Em 2005 foi criada a Renaciat (Rede Nacional de Centros de Informação e Assistência Toxicológica), coordenada pela Anvisa (Agência Nacional de Vigilância Sanitária). Atualmente tem 35 unidades em 18 estados e no Distrito Federal. O objetivo é fornecer informação e orientação sobre o diagnóstico, prognóstico, tratamento e prevenção das intoxicações e envenenamentos, assim como sobre a toxicidade das substâncias químicas e biológicas e os riscos que elas ocasionam à saúde. Atende tanto o público em geral quanto os profissionais de saúde.
Mercado em expansão
Atualmente são utilizados cerca de 1 bilhão de litros de agrotóxicos no Brasil por safra. Em média, são 20 litros por hectare cultivado. Quase metade são herbicidas (como o glifosato), depois vêm os inseticidas e fungicidas (usados, por exemplo, para combater a ferrugem asiática da soja). Ao dividir o volume total utilizado no campo pela população, pode-se dizer que o consumo anual é de cerca de 5 litros de veneno químico por brasileiro, mas sobe para 31 litros se levarmos em conta somente a população rural.
A produção brasileira de grãos no período 2011/2012 chegará a 157,8 milhões de toneladas, uma redução de 3,1% em relação à safra anterior, quando chegou a 162,9 milhões de toneladas, segundo o sexto levantamento realizado pela Conab (Companhia Nacional de Abastecimento). O milho e a soja, culturas de maior peso na produção, chegam a 83% de toda a safra, com um volume de 130,4 milhões de toneladas. O cultivo da safra 2011/12 deve ocupar uma área de 51,682 milhões de hectares, com um crescimento de 3,6% sobre os 49,888 milhões de hectares do último período. A ampliação se deve ao milho primeira safra (9,2%), ao milho segunda safra (14,1%) e à soja (3,3%). Quando aumenta a área, aumenta também o consumo de agrotóxicos.
Apenas seis multinacionais disputam o mercado brasileiro e mundial: Monsanto, Bayer, Syngenta, Dow, DuPont e Basf. As culturas que mais consomem agrotóxicos no Brasil são a soja, a cana-de-açúcar, o milho, o algodão, o café e a laranja. Mas também estão bem presentes nos hortigranjeiros que consumimos diariamente, como mostrou no final do ano passado estudo da Anvisa, até hoje questionando por entidades e pesquisadores ligados ao agronegócio.
Legislação tem 30 anos
No dia 22 de dezembro de 2012, outra data importante na luta contra os agrotóxicos, faz aniversário a Lei Estadual 7.747/82, conhecida como Lei do Agrotóxico, legislação gaúcha pioneira no Brasil e que acabou influenciando a legislação nacional (7.802/89). A elaboração deste texto contou com a participação direta de parlamentares sensíveis à questão ambiental e de representantes da sociedade civil, como o agrônomo e ecologista gaúcho Sebastião Pinheiro.
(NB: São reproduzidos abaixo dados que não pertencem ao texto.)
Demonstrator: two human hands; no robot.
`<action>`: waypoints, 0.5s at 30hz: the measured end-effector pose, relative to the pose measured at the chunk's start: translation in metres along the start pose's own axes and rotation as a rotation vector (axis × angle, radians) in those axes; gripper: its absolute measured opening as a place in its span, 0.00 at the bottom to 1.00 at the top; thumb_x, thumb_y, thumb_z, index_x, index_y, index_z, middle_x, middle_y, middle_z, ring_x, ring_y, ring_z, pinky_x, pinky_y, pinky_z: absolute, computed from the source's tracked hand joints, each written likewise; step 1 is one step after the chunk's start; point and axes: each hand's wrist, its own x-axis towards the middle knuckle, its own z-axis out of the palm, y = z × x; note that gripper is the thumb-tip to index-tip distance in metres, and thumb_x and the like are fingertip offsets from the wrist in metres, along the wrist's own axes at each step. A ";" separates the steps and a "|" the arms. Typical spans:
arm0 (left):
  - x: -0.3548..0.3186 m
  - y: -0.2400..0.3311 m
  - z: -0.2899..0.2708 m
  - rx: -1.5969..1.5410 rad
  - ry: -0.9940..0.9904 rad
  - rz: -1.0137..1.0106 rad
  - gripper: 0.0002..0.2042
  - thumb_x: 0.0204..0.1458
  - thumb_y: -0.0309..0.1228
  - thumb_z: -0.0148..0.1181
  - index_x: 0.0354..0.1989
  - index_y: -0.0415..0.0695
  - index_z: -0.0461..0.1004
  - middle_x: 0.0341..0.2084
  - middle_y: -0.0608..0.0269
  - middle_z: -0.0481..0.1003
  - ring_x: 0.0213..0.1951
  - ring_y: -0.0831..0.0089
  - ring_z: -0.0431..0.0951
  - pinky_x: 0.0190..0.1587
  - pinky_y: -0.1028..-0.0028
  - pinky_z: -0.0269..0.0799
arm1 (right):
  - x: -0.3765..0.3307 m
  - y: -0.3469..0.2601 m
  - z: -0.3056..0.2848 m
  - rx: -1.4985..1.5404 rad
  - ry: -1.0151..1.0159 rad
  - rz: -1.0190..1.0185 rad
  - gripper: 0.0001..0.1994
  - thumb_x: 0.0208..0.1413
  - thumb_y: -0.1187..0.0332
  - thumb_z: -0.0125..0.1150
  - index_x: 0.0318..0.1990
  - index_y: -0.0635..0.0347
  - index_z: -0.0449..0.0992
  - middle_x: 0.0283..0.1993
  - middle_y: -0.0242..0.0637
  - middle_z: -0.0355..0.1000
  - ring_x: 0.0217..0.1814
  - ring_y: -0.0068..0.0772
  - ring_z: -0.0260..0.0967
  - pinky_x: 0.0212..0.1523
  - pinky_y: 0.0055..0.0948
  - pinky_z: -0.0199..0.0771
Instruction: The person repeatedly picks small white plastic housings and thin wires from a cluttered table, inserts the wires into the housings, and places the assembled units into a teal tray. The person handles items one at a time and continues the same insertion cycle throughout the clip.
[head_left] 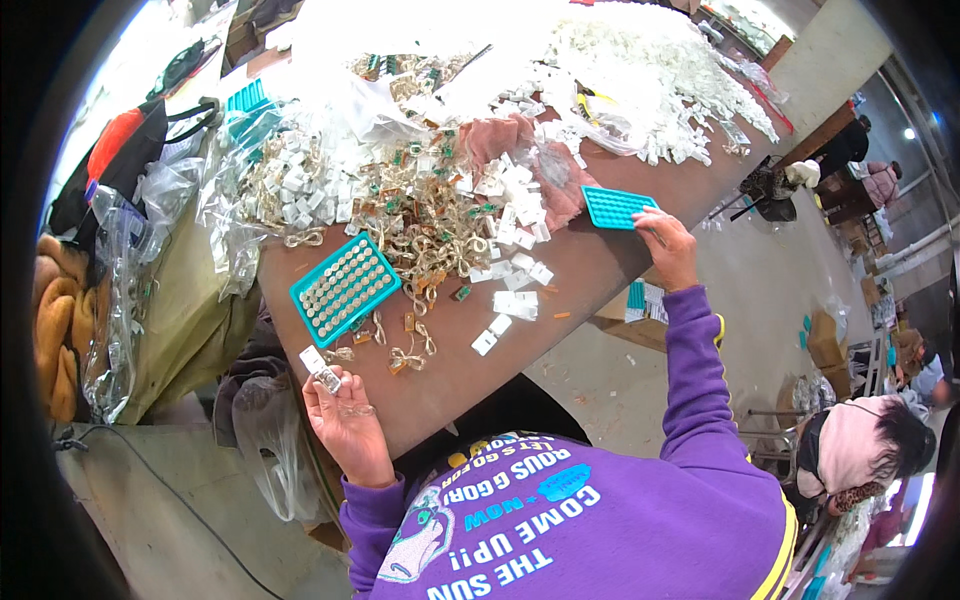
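My left hand (347, 425), at the table's near left edge, is closed on a small white plastic housing (318, 368); a thin pale wire loops by its palm. To the right, my right hand (668, 245) pinches the corner of a turquoise pocketed tray (612, 207) whose pockets look bare. Beyond my left hand lies a second turquoise tray (362, 258), filled with rows of round silvery discs. Beside it is a heap of coiled pale wires (425, 235) with small green and brown circuit boards. Loose white plastic housings (515, 303) lie scattered between my hands.
A large pile of white plastic parts (650, 85) covers the far right of the brown table (470, 372). A pink cloth (545, 165) and yellow-handled pliers (592, 97) lie nearer the middle. Plastic bags (130, 270) hang at left. Other people (860, 440) are at the right.
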 end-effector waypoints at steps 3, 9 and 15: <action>0.001 -0.001 0.000 -0.014 0.004 0.007 0.10 0.63 0.30 0.54 0.49 0.44 0.66 0.43 0.55 0.75 0.41 0.71 0.76 0.47 0.70 0.74 | -0.014 0.015 -0.013 0.108 -0.132 0.002 0.04 0.50 0.77 0.64 0.32 0.56 0.79 0.40 0.30 0.81 0.61 0.42 0.69 0.61 0.43 0.64; 0.004 -0.003 -0.003 -0.084 -0.045 0.003 0.09 0.62 0.30 0.54 0.48 0.42 0.67 0.42 0.54 0.75 0.41 0.70 0.76 0.47 0.69 0.74 | -0.027 0.025 -0.011 0.273 -0.292 0.029 0.05 0.53 0.80 0.59 0.32 0.57 0.78 0.44 0.33 0.80 0.66 0.44 0.64 0.66 0.46 0.55; 0.001 -0.004 -0.001 -0.053 -0.024 0.034 0.09 0.62 0.29 0.54 0.48 0.40 0.67 0.41 0.51 0.75 0.41 0.68 0.77 0.47 0.69 0.75 | -0.023 0.013 0.014 0.235 -0.414 -0.109 0.07 0.52 0.82 0.57 0.33 0.59 0.77 0.48 0.35 0.79 0.68 0.45 0.63 0.69 0.46 0.51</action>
A própria definição do nome da lei federal foi uma grande vitória, pois permaneceu Lei dos Agrotóxicos, e não dos defensivos agrícolas, como até hoje insistem as indústrias do setor. A legislação federal é considerada avançada. Por exemplo, para registrar um novo produto, as empresas precisam passar por três ministérios, Saúde, Meio Ambiente e Agricultura. “Nosso problema não é falta de lei, mas sim fiscalização e controle”, pondera o engenheiro agrônomo da Emater, Jaime Weber.
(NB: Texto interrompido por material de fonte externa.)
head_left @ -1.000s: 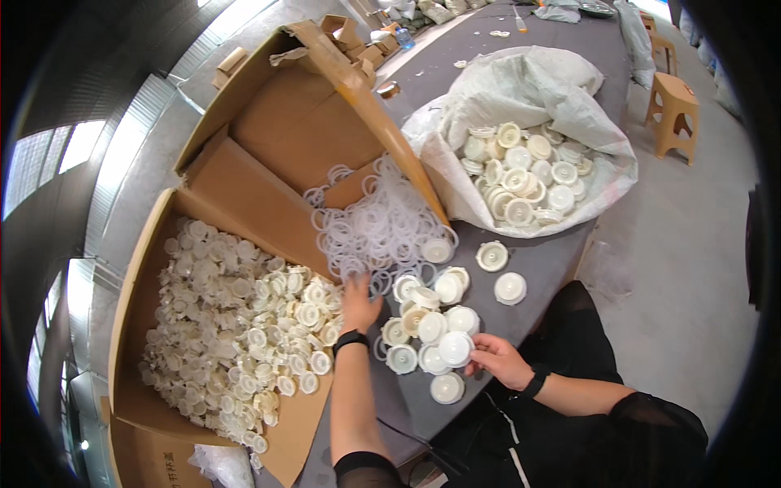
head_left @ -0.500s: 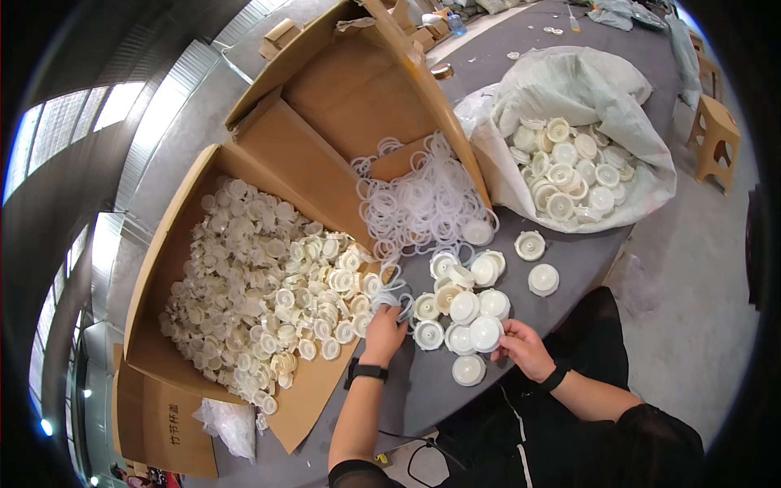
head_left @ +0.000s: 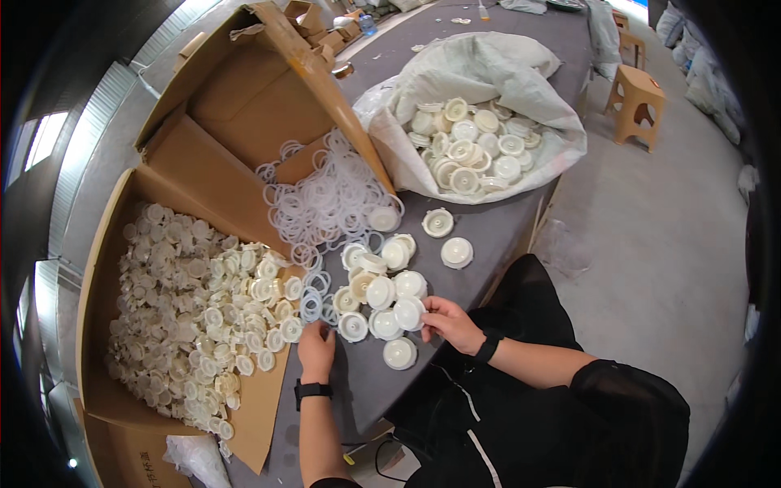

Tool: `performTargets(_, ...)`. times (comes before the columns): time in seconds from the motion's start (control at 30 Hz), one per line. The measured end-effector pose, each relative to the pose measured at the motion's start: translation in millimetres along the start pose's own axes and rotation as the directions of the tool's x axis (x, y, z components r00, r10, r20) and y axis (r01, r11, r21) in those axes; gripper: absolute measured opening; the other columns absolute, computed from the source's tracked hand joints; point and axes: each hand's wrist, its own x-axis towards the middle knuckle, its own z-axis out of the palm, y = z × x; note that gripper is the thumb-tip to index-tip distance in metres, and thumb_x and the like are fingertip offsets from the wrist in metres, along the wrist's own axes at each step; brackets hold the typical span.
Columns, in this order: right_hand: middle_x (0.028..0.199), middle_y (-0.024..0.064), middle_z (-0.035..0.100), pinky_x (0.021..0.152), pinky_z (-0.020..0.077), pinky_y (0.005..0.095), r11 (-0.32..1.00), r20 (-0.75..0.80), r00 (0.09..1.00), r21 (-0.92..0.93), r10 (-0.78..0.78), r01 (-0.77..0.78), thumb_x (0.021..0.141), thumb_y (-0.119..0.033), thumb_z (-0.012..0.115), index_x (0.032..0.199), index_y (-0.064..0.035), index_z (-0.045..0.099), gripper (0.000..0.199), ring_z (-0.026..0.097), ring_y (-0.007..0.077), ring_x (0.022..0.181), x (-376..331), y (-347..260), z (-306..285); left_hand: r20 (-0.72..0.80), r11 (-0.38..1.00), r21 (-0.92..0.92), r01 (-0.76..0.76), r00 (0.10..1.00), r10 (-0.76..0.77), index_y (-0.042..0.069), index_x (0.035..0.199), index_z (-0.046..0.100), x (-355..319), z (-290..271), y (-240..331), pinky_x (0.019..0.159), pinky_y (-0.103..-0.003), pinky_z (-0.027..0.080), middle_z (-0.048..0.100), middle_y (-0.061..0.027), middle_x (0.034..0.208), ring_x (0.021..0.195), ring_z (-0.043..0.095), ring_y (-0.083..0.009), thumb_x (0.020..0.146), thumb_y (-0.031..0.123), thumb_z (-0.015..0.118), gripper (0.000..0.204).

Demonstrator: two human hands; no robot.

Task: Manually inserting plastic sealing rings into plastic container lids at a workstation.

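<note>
My right hand [head_left: 453, 324] pinches the right edge of a round white lid [head_left: 408, 312] between thumb and fingers. That lid rests at the right side of a loose cluster of white lids [head_left: 380, 293], some showing their ribbed inner side. Beside the cluster's left edge, my left hand [head_left: 316, 353] has its fingers curled in just below some clear rings [head_left: 311, 304]. Whatever those fingertips hold, if anything, is hidden. Further from me lies a heap of translucent sealing rings [head_left: 329, 195], partly inside a cardboard box.
A cardboard box [head_left: 154, 180] full of small whitish caps [head_left: 195, 309] spills on the left. Behind the lids, a white woven sack [head_left: 488, 73] holds more lids. Two single lids lie on the grey table [head_left: 480, 228]. Beyond its right edge is a tan stool [head_left: 637, 102].
The view has swung right, so everything sits further left. My left hand has drawn back toward me from the clear rings. My right hand keeps its grip on the white lid.
</note>
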Motion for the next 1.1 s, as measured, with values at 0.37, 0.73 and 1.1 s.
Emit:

No âmbito federal, a Lei dos Agrotóxicos (7.802), de 11 de julho de 1989 só foi regulamentada 13 anos depois de sua promulgação. O artigo 74 do Decreto Federal Nº 4.074, de 4 de janeiro de 2002, diz que “os agentes de inspeção e fiscalização, no desempenho de suas atividades, terão livre acesso aos locais onde se processem, em qualquer fase, a industrialização, o comércio, a armazenagem e a aplicação dos agrotóxicos, seus componentes e afins, podendo, ainda, (…) lavrar termos e autos previstos neste Decreto”.
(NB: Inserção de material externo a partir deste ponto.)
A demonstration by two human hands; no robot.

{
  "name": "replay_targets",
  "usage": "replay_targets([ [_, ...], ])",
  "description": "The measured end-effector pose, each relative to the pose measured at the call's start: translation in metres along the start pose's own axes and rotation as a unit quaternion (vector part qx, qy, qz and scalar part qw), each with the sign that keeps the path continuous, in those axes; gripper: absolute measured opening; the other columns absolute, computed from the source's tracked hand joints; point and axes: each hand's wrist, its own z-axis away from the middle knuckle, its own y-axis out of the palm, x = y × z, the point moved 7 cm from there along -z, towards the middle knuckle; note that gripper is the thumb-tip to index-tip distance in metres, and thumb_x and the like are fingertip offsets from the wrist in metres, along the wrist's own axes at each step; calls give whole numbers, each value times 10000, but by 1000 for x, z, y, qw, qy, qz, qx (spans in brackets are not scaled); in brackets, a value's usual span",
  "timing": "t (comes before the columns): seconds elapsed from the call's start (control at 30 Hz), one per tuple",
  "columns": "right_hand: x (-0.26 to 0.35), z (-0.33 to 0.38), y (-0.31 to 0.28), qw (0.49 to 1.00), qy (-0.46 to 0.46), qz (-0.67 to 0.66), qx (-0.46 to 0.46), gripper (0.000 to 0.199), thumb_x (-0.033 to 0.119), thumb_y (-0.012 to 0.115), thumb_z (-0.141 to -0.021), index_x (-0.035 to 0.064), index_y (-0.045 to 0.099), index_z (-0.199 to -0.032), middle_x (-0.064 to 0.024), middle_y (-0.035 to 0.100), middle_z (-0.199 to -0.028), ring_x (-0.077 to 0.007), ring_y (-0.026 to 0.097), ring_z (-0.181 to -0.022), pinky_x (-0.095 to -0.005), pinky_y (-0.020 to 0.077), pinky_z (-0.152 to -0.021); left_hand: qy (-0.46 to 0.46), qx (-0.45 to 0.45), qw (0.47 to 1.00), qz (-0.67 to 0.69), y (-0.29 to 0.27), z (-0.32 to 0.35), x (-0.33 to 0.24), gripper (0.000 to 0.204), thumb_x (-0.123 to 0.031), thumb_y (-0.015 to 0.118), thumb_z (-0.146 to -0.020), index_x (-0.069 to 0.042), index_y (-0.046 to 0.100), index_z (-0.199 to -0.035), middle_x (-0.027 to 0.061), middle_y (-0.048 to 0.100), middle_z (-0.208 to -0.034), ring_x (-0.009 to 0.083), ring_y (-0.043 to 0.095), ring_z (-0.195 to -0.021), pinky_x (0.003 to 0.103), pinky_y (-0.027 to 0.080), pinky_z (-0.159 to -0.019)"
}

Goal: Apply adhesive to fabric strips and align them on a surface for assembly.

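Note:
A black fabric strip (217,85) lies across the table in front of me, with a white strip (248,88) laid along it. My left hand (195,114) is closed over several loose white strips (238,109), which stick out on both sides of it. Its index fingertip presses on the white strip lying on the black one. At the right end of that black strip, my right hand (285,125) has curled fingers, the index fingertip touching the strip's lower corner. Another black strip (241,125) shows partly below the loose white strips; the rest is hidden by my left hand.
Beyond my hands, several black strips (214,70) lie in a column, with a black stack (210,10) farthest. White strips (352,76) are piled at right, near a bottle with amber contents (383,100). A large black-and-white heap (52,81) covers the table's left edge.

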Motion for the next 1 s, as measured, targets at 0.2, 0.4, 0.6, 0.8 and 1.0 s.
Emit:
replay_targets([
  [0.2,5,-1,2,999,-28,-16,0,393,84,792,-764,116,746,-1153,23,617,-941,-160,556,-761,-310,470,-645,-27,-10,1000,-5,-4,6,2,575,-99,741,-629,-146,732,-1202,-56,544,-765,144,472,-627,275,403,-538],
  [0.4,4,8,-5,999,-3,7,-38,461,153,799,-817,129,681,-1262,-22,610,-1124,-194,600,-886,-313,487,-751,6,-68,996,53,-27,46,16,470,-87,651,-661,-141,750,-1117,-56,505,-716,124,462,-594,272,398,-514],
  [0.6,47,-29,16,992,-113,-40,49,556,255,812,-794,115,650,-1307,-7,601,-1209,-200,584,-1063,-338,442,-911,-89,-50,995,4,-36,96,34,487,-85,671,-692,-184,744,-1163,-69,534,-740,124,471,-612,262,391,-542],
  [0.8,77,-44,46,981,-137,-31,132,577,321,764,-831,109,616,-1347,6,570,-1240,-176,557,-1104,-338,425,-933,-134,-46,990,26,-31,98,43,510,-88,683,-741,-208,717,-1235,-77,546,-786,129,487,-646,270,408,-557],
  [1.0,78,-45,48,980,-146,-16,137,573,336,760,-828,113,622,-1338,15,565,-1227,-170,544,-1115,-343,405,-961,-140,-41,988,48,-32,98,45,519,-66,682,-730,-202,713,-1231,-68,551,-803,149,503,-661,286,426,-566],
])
Segundo Sebastião Pinheiro, que ajudou a elaborar as legislações estadual e federal de agrotóxicos, “nunca foi feito um auto de infração no Brasil nestes 30 anos da primeira legislação de agrotóxicos”. A frase forte, como é do seu estilo, revela que ainda há muito por fazer no campo para se chegar a uma produção sustentável de alimentos.